Ho dei dubbi sulla traduzione di "non pas" nella seguente frase:"De temps à autre il se produit dans mon esprit, non pas il est vrai comme un axiome ou un maxime." Io ho tradotto in questo modo: "A tratti si formula nel mio spirito, ma non è vero come un assioma o una massima". Secondo voi è corretto? Sarebbe meglio togliere il ma e lasciare non?

Vi ringrazio in anticipo!


----------



## matoupaschat

Ciao Vespa,
Sposterei semplicemente il "non": "... ma, è vero, non come un assioma o una massima". Cosa ne pensi?


----------



## vespa88

Forse senza virgole? "ma è vero non come un assioma"? Se "è vero" fosse un inciso non dovrebbero esserci le virgole anche in francese?
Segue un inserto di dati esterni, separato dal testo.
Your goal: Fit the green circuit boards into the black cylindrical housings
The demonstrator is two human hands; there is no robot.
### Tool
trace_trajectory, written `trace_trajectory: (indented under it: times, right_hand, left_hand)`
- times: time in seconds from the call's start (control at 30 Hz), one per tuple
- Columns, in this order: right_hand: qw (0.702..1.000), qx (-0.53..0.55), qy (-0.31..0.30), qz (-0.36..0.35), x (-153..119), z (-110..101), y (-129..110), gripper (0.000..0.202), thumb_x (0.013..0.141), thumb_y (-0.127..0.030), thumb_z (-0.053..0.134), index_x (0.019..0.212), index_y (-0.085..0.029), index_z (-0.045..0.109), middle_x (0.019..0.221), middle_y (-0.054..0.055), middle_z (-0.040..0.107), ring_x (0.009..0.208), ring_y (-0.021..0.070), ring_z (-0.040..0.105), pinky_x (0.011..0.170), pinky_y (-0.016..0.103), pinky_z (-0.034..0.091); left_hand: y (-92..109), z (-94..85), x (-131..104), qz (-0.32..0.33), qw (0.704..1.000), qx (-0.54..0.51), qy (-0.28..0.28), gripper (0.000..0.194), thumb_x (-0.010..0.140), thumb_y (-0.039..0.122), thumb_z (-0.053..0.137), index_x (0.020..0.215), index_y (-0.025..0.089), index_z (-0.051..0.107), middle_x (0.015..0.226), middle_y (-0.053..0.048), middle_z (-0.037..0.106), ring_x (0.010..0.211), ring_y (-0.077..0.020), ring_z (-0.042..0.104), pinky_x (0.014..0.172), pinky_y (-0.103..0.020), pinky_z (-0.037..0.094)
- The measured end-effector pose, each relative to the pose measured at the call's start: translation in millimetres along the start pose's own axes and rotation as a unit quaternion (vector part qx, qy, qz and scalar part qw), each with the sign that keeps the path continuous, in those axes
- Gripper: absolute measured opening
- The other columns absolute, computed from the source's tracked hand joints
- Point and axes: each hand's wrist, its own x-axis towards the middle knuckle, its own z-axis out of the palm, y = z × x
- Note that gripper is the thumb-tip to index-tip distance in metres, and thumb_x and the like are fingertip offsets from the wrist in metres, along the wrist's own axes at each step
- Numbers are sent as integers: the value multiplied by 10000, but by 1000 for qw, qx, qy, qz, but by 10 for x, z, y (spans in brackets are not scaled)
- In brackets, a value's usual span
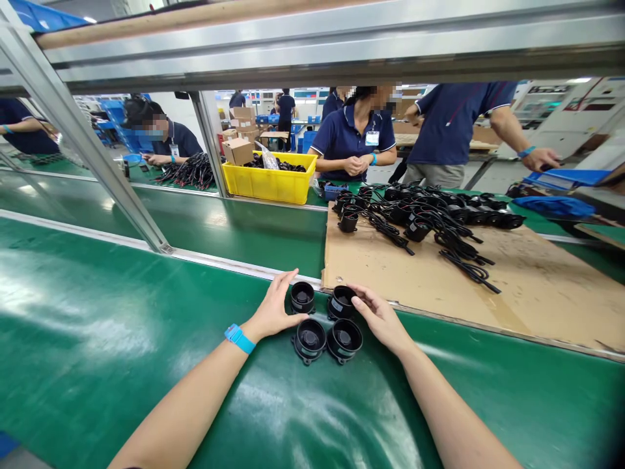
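Several black round cup-shaped housings with side lugs stand in a tight group on the green work surface. My left hand [276,307] is open, thumb and fingers spread around the left side of the far-left housing [303,298]. My right hand [383,319] has its thumb and fingertips on the right edge of the far-right housing [341,303], which carries a pale label. Closer to me sit the near-left housing [310,339] and the near-right housing [344,339], with no hand on them. The fingertips of my right hand are partly hidden behind the rim.
A cardboard sheet [547,286] holds many black units with coiled cables [449,221]. Beyond are a yellow bin [268,184], a cable pile [188,172] and co-workers, one seated person [359,140] facing me. A metal post [105,143] and overhead beam [312,45] frame the bench.
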Motion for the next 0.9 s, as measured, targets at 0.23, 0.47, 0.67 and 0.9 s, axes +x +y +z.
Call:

Poi c'è uno spostamento di senso, credo:
1- "ma è vero non come un assioma", significato: è vero, però non come un assioma
2- "... ma, è vero, non come un assioma", significato: non è come un assioma, questo è vero, lo ammetto

Sono un po' confusa...


----------



## matoupaschat

Le virgole non sono necessarie in questo caso (in francese). 
Ci ripenso, la frase che hai dato è completa, o ci hai tolto una parte? Vorrei sapere se il pronome "il" è impersonale o ha un antecedente.


----------



## vespa88

"Il" è riferito ad un principio che dovrebbe regolare la scrittura sempre per un letterato. Il paragrafo precedente e i successivi parlano di tale principio. Tale principio subito dopo la nostra frase viene paragonato anche alla luce di una lampadina elettrica apparsa improvvisamente in una casa illuminata a petrolio, ma subito dopo sparita. Quindi una cosa intermittente, saltuaria (per questo ho tradotto "a tratti").


----------



## matoupaschat

Secondo me, il significato è quello che indichi come primo : "è vero, però non come un assioma". 
NB Avevo completato la mia risposta #4


----------



## vespa88

Ci rifletto un po', ma penso che lascerò il significato uno. Faccio sempre confusione con questo maledetto non pas! 
Grazie per l'aiuto matoupaschat!


----------